**ACTIVITY:**
Within this material, find every line where the string "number" appears, and copy it out.

*** Opening AVAILABLE DATA ***

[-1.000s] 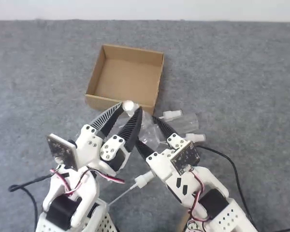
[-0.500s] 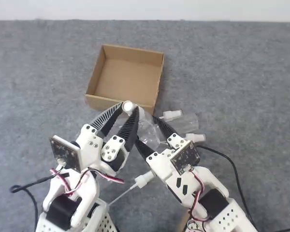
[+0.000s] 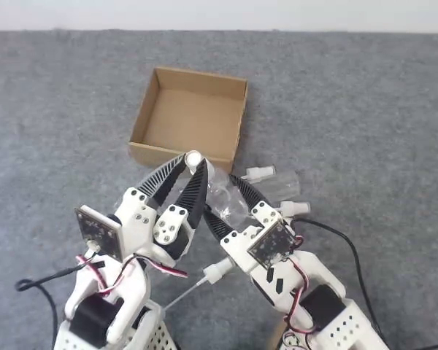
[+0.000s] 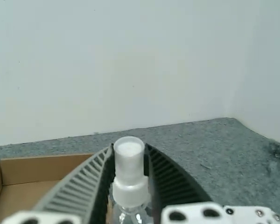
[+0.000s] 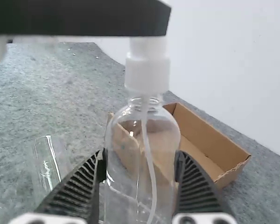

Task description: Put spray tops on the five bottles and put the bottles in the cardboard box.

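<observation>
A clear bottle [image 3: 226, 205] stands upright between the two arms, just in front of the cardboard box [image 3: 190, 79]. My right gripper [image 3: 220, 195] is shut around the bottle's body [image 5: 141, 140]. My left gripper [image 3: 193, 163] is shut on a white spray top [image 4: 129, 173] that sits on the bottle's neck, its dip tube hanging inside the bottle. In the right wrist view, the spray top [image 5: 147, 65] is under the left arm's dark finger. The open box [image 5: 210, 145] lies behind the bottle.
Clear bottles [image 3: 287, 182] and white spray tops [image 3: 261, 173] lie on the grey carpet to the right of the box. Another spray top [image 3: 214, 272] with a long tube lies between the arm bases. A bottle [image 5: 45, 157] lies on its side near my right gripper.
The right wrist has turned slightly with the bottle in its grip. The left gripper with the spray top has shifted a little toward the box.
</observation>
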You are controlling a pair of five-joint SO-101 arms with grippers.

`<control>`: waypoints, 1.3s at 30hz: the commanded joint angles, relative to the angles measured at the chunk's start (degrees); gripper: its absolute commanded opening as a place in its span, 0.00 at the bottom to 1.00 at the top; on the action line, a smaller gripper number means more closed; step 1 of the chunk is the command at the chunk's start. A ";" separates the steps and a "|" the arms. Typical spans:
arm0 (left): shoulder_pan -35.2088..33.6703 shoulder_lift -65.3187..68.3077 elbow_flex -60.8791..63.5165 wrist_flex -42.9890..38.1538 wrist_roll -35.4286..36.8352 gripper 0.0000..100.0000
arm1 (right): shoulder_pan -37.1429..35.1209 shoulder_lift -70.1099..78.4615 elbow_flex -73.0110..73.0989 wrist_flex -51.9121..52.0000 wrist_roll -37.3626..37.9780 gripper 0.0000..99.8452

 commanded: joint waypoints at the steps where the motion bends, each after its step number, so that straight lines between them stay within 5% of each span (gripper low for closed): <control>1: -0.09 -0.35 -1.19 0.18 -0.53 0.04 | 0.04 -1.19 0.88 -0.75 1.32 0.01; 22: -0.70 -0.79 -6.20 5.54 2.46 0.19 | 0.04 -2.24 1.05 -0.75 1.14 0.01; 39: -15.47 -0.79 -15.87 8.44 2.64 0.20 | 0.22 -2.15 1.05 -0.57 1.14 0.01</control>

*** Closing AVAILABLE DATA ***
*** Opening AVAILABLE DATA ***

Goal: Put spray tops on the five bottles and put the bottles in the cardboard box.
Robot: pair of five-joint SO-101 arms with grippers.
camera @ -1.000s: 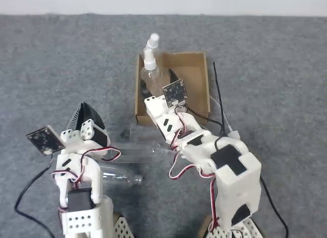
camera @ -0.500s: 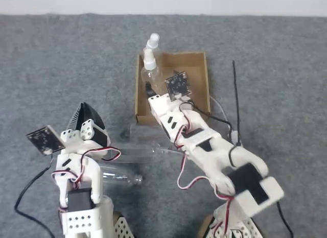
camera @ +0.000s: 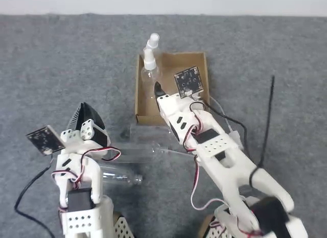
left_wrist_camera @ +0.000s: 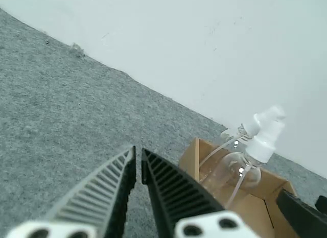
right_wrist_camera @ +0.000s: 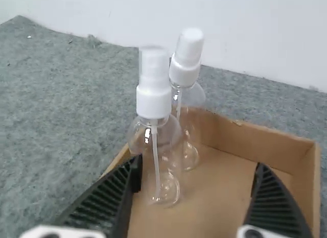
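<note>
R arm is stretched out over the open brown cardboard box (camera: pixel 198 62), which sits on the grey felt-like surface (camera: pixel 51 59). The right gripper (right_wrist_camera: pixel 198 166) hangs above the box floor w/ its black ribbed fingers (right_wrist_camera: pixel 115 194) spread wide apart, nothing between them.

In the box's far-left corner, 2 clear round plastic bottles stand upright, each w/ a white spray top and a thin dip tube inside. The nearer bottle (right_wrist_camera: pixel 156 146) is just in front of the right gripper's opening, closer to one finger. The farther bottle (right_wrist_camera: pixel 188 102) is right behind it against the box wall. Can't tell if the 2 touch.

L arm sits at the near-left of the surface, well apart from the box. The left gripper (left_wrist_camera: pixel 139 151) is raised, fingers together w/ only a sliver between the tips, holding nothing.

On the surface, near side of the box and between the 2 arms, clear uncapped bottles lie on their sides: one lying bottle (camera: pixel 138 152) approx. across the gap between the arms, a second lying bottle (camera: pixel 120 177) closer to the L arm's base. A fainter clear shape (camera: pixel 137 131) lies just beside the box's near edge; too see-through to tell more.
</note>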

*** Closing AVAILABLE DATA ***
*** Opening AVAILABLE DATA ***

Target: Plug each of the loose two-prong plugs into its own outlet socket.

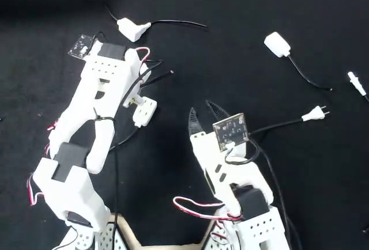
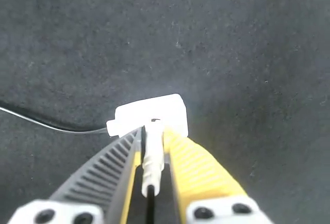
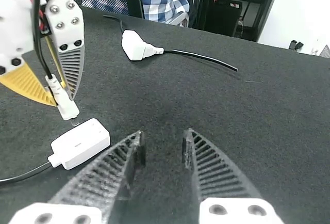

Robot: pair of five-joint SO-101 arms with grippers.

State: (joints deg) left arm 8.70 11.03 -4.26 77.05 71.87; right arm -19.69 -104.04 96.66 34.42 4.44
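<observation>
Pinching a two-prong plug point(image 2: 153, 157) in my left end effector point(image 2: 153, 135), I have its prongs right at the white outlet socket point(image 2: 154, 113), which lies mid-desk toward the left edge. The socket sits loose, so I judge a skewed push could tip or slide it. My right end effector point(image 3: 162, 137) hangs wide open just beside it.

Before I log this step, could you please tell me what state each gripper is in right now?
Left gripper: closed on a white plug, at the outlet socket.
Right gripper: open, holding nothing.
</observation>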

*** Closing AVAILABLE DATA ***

**RESPONSE BELOW:**
`<control>`: waypoints, 1.3s at 30hz: the commanded joint angles, relative to the angles measured at the chunk's start (degrees); gripper: its absolute commanded opening as a place in its span, 0.00 at the bottom to 1.00 at the top; on the action line, a smaller gripper number means more closed; step 1 of the chunk is the command at the chunk's start. A ";" separates the steps and a "|" the arms. Typical spans:
 commanded: joint waypoints at the steps where the motion bends, each after its step number, so that straight lines between them stay within 5% of each span (gripper low for closed): <control>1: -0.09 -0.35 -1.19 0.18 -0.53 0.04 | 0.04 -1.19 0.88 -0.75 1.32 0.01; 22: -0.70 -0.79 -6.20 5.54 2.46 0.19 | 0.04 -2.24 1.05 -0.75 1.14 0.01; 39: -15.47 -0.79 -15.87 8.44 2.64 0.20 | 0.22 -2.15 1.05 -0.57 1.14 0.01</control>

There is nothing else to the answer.